Admittedly, there’s a lot of guilt associated with doing nice things at the end of the world. One of my professors told me a story about going to dinner with his friend the evening of 9/11 and being heckled from the sidewalk about “not caring about America.” “It’s a tragedy,” he said to me, “but I had that reservation for a while, and I didn’t know what to do.”
Put simply, he’s winning the idgaf war.
It’s only been a little more than two weeks since I’ve been ‘on break,’ although if we’re measuring actual break time, rather than arbitrary DOE calendar dates, it’s been more than a month. I think break is giving me a meaner edge. Because I don’t have to interact with people, I find myself more or less apathetic to it all. I’ve been reading Fitzgerald’s The Side of Paradise and Amory, (the protagonist) complaining to his friend about getting married and being at college, says:
I was just wishing. I wouldn’t think of leaving college. It’s just that I feel so sad these wonderful nights. I sort of feel they’re never coming again, and I’m not really getting all I could out of them
Admittedly, Amory is a bit of a whiny bitch, so I’m not sure how much I should be identifying with him, but break is where all things slog together. Days, events, people—I keep passing the same church and thinking that the spire looks really good against the sky, so I take a picture of it. Now I have 30 pictures of the same church. I haven’t gotten around to deleting them. Am I getting all I could out of this time? No, but break is an endless attempt at winning the idgaf war, so I’ve convinced myself it doesn’t really matter.
I’m really trying not to rewrite post-break with this piece. In post-break, I talk about myself in terms of Community episodes (which my brother called “literally autistic”), but if I had to reference a Community episode, it’s season 3, episode 7 “Studies in Modern Movement,” but since I’m not doing that, I’m sorry I even brought it up.
Anyway. In the best-executed transition you’ve seen ever seen in writing: everything is mush. Actually, everything is mulch. I kind of wish my life was mush-like in consistency, I think that would be nice: a loose togetherness—barely cohesive. Mulch sucks because mulch, unlike mush, serves a very specific purpose to keep soil (the mush) under it protected and nutritious. The thing is that mulch is a) very ugly, especially compared to its dirt, flower, and grass counterparts, and b) mulch isn’t cohesive.

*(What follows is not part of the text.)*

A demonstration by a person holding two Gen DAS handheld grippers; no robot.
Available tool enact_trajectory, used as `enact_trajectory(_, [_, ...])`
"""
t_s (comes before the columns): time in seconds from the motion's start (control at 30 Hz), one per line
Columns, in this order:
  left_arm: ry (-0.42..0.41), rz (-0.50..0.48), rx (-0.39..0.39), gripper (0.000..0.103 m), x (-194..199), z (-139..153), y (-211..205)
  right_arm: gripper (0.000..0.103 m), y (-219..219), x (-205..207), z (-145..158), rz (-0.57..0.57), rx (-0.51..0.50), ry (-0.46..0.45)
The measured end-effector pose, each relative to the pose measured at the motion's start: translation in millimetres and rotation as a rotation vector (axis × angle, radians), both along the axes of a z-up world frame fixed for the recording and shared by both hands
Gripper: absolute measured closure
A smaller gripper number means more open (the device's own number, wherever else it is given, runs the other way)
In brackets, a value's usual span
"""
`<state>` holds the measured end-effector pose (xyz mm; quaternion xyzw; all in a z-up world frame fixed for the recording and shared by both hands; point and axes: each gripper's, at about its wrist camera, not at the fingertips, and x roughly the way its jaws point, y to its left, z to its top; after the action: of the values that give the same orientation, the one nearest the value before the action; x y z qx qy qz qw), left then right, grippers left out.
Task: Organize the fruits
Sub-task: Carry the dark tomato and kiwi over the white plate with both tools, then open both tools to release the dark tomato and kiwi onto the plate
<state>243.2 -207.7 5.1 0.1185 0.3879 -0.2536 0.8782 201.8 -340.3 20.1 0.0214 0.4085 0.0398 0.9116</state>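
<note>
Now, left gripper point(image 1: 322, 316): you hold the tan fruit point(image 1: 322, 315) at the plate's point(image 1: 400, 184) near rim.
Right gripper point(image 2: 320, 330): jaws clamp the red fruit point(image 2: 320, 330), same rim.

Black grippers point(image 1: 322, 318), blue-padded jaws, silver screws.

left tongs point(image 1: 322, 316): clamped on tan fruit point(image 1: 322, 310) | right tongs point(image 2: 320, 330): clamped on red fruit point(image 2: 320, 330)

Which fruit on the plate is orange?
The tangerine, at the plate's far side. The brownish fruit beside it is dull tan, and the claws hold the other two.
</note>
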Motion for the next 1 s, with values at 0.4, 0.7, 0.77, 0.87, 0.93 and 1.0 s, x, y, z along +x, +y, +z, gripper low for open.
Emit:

It’s shitty, choppy woodchips that go everywhere and scrape the fuck out of your knees when you inevitably fall out of the swings it’s put under. Mulch sucks and I think I am mulch because it’s a weird protective layer that goes everywhere, makes a mess, and doesn’t look great while doing it.
In another seamlessly executed transition, I was watching this Jacob Geller essay on roller coasters, and in it, he mentions Mr. Bones’ Wild Ride, which is a roller coaster built in the game Roller Coaster Tycoon (take a shot every time I say roller coaster) and it takes 4 years in in-game playtime to ride. Also, obviously, you can’t get off. It’s slow, painstaking, and it doesn’t knock you unconscious (unlike the Euthanasia Coaster, Geller compares it to), rather it takes very deliberate steps to make sure you’re awake. It moves at a snail’s pace, and you just sit through it. Not to mention that it’s tightly wound, so you can’t treat it as a tour of the environment. No, it’s just slightly different loops, a couple of feet forward or to the right.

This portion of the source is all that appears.